→ **What is being asked**: Write out exactly every line from the one containing "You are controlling" through the final line of the material below, both included. Pictures are to be skipped.

--

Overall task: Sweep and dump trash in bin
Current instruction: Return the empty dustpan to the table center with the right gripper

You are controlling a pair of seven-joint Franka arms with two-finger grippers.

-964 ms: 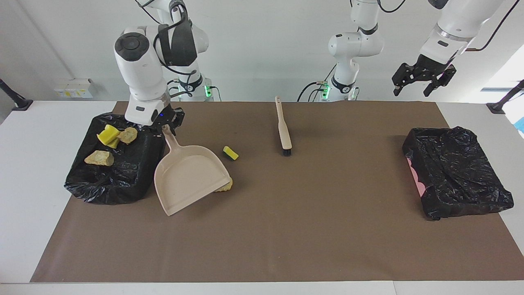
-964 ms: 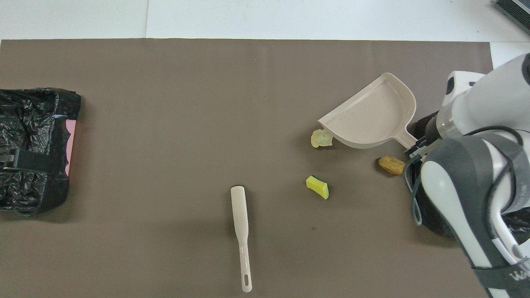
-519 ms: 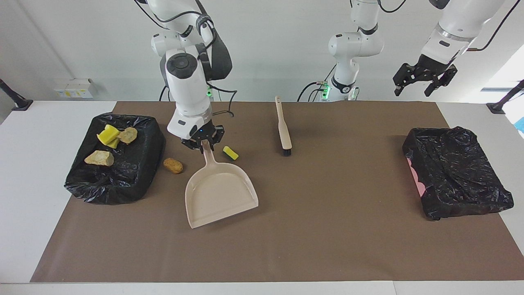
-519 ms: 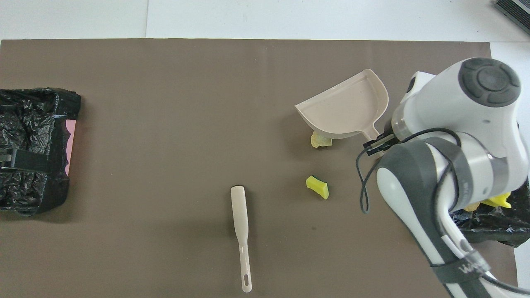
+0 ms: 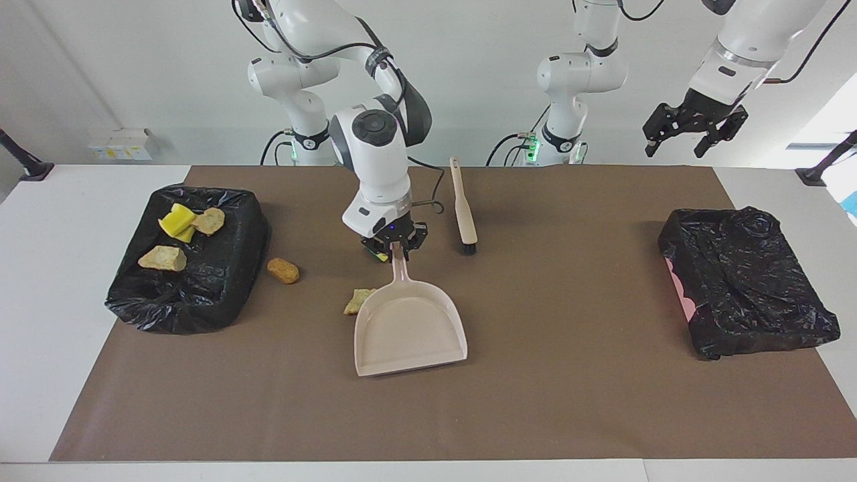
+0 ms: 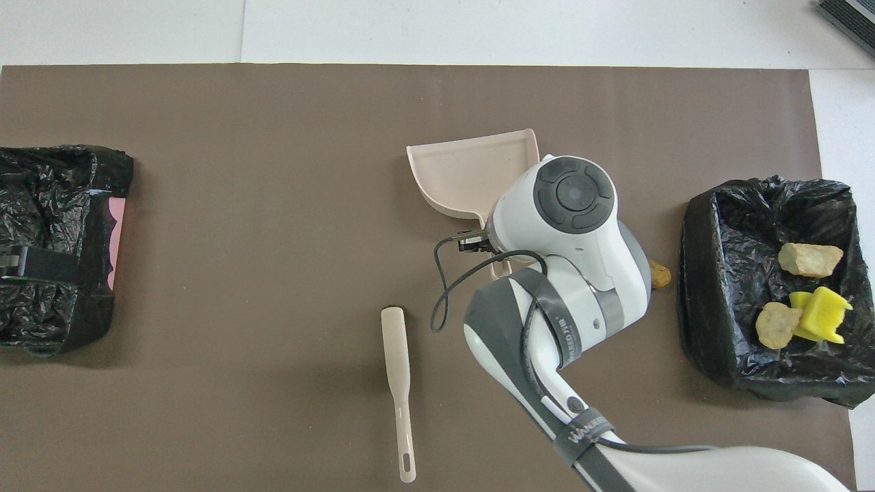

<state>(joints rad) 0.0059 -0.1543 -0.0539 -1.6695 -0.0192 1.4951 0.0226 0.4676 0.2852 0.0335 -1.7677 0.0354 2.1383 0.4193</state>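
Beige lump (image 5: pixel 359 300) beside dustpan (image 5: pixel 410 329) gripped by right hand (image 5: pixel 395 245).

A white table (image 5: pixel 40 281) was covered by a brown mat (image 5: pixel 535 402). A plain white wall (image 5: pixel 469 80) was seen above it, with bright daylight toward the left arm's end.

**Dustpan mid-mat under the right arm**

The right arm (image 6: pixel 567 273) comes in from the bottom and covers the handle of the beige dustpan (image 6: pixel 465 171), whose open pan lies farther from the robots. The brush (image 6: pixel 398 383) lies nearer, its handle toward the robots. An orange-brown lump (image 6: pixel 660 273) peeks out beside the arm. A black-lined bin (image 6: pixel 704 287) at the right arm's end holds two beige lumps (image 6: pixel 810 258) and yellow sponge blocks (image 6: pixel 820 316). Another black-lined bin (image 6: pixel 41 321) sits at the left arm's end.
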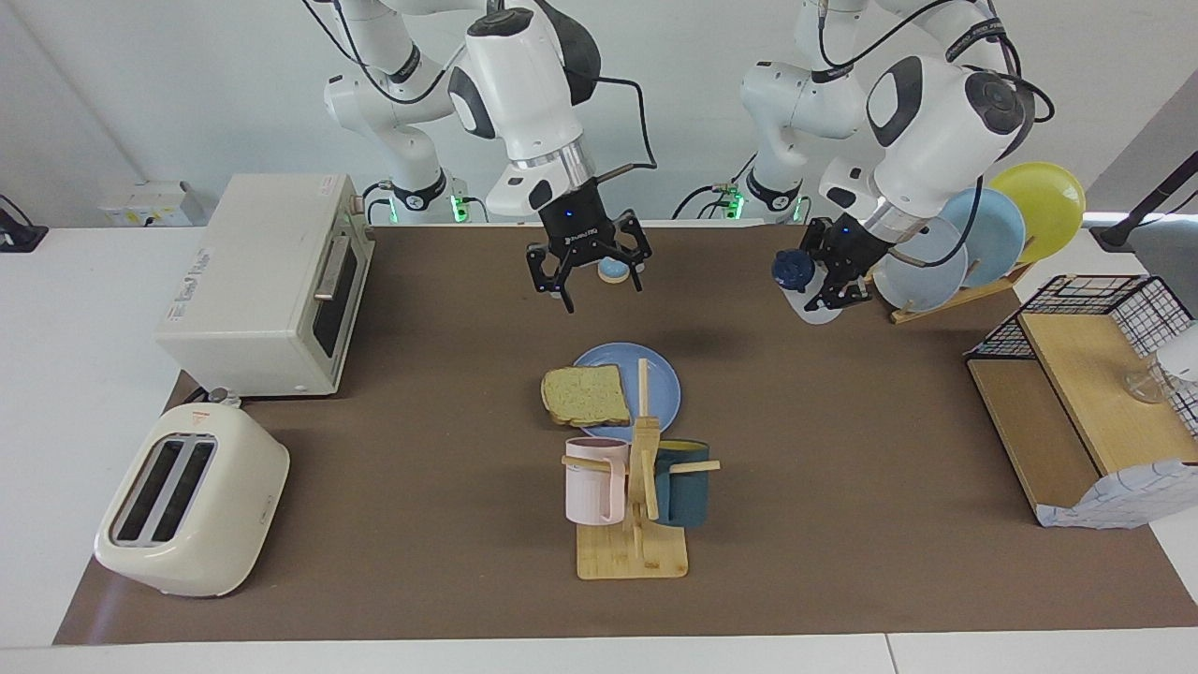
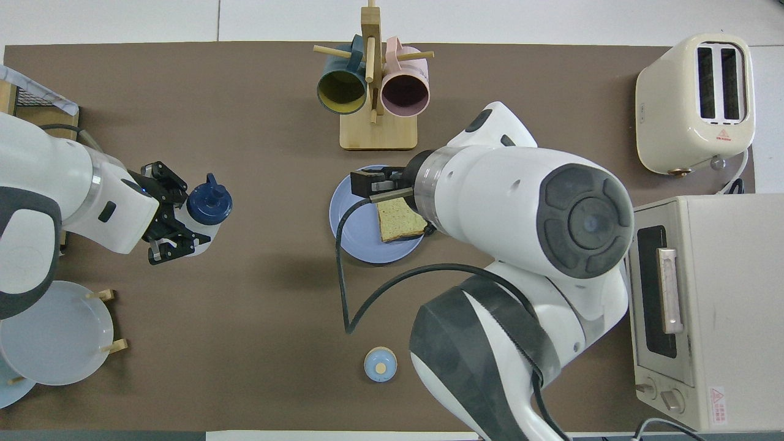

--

→ **Reply**:
You are controlling a pair of seven-joint Franka arms with two-finger grippers.

-964 ms: 
-964 ms: 
-519 ms: 
-519 ms: 
+0 ms: 
+0 ms: 

<state>(joints rad) 0.0059 -0.1543 -0.0539 -1.6695 -0.0192 1.4951 0.0226 0.4676 0.2852 0.0335 -1.7677 0.0354 2.1383 0.4193</state>
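Beige lump (image 5: pixel 359 300) beside dustpan (image 5: pixel 410 329) gripped by right hand (image 5: pixel 395 245).

A white table (image 5: pixel 40 281) was covered by a brown mat (image 5: pixel 535 402). A plain white wall (image 5: pixel 469 80) was seen above it, with bright daylight toward the left arm's end.

**Dustpan mid-mat under the right arm**

The right arm (image 6: pixel 567 273) comes in from the bottom and covers the handle of the beige dustpan (image 6: pixel 465 171), whose open pan lies farther from the robots. The brush (image 6: pixel 398 383) lies nearer, its handle toward the robots. An orange-brown lump (image 6: pixel 660 273) peeks out beside the arm. A black-lined bin (image 6: pixel 704 287) at the right arm's end holds two beige lumps (image 6: pixel 810 258) and yellow sponge blocks (image 6: pixel 820 316). Another black-lined bin (image 6: pixel 41 321) sits at the left arm's end.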

The exercise has now been completed.